-- Action item --
Beginning with the first line of the data below, reproduce every line unchanged, ending with the line that holds "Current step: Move".
[[ Recorded data open ]]
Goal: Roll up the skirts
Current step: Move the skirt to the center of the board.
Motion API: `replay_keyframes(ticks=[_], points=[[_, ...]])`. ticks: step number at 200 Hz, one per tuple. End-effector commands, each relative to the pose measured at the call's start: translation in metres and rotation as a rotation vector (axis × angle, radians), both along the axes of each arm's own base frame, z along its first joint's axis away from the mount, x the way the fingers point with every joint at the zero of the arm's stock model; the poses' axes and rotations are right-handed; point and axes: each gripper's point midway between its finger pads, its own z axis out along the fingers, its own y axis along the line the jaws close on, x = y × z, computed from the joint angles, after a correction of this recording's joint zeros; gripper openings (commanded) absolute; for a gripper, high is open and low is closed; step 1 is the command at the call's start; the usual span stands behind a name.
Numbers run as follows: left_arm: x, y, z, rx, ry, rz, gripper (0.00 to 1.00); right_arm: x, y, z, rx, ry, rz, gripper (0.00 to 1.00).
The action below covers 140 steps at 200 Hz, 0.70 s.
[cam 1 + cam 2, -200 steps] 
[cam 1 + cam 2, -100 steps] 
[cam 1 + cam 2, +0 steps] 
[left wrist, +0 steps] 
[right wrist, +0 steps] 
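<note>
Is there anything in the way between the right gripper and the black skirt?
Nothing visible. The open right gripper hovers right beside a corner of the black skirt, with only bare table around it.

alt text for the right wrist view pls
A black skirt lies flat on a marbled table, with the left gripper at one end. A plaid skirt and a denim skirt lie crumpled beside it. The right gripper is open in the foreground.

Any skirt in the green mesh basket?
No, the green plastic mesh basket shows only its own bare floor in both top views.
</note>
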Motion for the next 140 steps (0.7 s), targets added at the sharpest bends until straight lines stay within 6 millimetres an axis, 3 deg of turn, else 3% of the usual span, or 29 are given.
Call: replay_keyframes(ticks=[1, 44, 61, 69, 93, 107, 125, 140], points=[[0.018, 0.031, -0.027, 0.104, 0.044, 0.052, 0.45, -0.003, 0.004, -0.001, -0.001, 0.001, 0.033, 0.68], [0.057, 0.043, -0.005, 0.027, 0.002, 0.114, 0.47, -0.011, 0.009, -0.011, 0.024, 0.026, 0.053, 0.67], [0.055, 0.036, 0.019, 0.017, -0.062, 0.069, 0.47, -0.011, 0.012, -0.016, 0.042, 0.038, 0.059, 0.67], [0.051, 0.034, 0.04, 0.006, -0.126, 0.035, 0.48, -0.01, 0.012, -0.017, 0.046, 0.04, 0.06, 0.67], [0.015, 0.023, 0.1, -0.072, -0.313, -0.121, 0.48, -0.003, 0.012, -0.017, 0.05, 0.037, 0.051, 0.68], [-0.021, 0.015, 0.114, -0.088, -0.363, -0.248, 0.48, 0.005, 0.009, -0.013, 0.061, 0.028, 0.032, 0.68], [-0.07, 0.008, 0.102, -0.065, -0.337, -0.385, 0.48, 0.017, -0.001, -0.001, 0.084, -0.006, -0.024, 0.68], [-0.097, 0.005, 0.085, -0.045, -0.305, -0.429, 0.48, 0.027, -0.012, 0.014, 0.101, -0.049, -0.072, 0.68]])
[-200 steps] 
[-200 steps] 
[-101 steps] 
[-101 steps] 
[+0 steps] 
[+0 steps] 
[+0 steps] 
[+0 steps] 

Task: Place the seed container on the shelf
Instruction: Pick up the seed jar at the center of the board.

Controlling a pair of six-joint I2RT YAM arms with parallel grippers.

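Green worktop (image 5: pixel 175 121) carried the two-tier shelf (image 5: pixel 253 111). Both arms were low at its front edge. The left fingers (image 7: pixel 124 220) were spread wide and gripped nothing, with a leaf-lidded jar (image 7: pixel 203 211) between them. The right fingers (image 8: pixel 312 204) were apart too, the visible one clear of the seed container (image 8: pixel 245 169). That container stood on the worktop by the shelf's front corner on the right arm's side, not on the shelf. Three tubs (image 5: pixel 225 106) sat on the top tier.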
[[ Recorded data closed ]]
-- Result --
Goal: Roll up the skirts
Current step: Move the skirt to the center of the board.

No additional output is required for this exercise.